Nessa reunião, os sócios aprovaram a compra de um terreno, no Parque da Cidade da Póvoa de Varzim, para a construção do novo estádio, bem como à alienação dos terrenos do campo de treinos, em troca de uma garantia bancária.
A direcção dos "lobos do mar" encontra-se a elaborar a resposta à providência cautelar, que impede o clube de concretizar a escritura de aquisição dos terrenos onde se deve localizar o novo recinto.
O clube foi notificado na segunda-feira e dispõe de 10 dias a partir dessa data para entregar, no Tribunal da Póvoa de Varzim, a contestação ao documento.
Os associados que contestam a legalidade da AG invocam questões formais e jurídicas, nomeadamente uma alegada convocação ilegal do Conselho Varzinista, órgão consultivo do clube que deu um parecer favorável às medidas aprovadas na reunião magna.
Entre os contestatários encontram-se vários ex- dirigentes do clube, como Miguel Sousa Neves, ex-presidente da AG, e Jorge Fernandes, ex-director financeiro do clube, assim como Vasco Graça Oliveira, opositor da actual direcção.
Por seu turno, o presidente do Varzim, Lopes de Castro, disse à Lusa que não acredita que a acção possa "invalidar o negócio" do novo estádio e julga que a justiça será "célere" a julgar a providência cautelar como "improcedente".

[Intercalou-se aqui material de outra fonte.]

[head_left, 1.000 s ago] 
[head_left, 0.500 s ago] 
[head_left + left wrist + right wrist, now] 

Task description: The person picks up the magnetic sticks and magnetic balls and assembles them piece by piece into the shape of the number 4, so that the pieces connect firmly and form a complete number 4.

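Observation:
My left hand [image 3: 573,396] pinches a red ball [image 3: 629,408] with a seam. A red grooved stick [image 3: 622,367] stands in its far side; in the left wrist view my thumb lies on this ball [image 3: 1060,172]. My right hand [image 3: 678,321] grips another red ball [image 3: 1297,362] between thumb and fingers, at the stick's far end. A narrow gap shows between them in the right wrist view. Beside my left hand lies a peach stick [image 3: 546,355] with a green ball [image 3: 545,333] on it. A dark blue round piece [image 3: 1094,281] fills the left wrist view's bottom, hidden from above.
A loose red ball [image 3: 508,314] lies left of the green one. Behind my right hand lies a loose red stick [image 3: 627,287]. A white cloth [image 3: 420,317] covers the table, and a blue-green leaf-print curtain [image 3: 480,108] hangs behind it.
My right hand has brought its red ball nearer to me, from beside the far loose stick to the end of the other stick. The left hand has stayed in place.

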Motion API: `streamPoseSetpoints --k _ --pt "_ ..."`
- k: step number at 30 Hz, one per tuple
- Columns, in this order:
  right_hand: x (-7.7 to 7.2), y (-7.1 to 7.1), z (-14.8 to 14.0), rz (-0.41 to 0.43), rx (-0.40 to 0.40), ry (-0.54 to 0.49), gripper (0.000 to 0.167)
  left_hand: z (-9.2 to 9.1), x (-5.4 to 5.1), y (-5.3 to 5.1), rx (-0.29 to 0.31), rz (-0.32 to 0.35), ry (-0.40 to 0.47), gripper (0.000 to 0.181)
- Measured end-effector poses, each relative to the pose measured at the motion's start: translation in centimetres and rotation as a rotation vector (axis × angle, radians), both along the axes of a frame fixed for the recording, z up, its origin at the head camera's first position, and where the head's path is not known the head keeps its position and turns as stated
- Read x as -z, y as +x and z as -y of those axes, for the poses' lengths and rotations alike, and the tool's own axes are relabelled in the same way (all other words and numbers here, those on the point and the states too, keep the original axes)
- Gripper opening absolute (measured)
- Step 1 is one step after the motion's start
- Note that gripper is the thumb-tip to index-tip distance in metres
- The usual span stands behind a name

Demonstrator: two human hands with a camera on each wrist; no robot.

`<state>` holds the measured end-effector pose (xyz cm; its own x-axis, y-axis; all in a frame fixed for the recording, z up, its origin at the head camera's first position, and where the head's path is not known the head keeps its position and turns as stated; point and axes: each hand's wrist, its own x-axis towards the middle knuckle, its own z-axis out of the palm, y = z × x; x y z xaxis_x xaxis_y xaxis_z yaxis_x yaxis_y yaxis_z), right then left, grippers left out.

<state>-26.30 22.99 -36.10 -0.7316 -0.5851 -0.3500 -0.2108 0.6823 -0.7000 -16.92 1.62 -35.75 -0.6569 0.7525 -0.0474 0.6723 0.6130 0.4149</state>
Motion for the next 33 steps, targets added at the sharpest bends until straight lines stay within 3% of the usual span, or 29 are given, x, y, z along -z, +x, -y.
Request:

Os "lobos do mar" já deveriam ter realizado, até 24 de Março, a escritura de compra dos terrenos do futuro estádio, de acordo com o estabelecido com a Dico-Dulimar, que vai construir o recinto e ainda um empreendimento no local onde actualmente está situado o campo de jogos do clube.
Lopes de Castro garante que não há um novo prazo nem uma penalização para o clube, e põe a hipótese de responsabilizar judicialmente os promotores da providência cautelar pelos danos causados.
Para o presidente poveiro, os sócios em questão têm "excesso de protagonismo" e foram de uma "irresponsabilidade total" quando tiveram cargos nos órgãos sociais.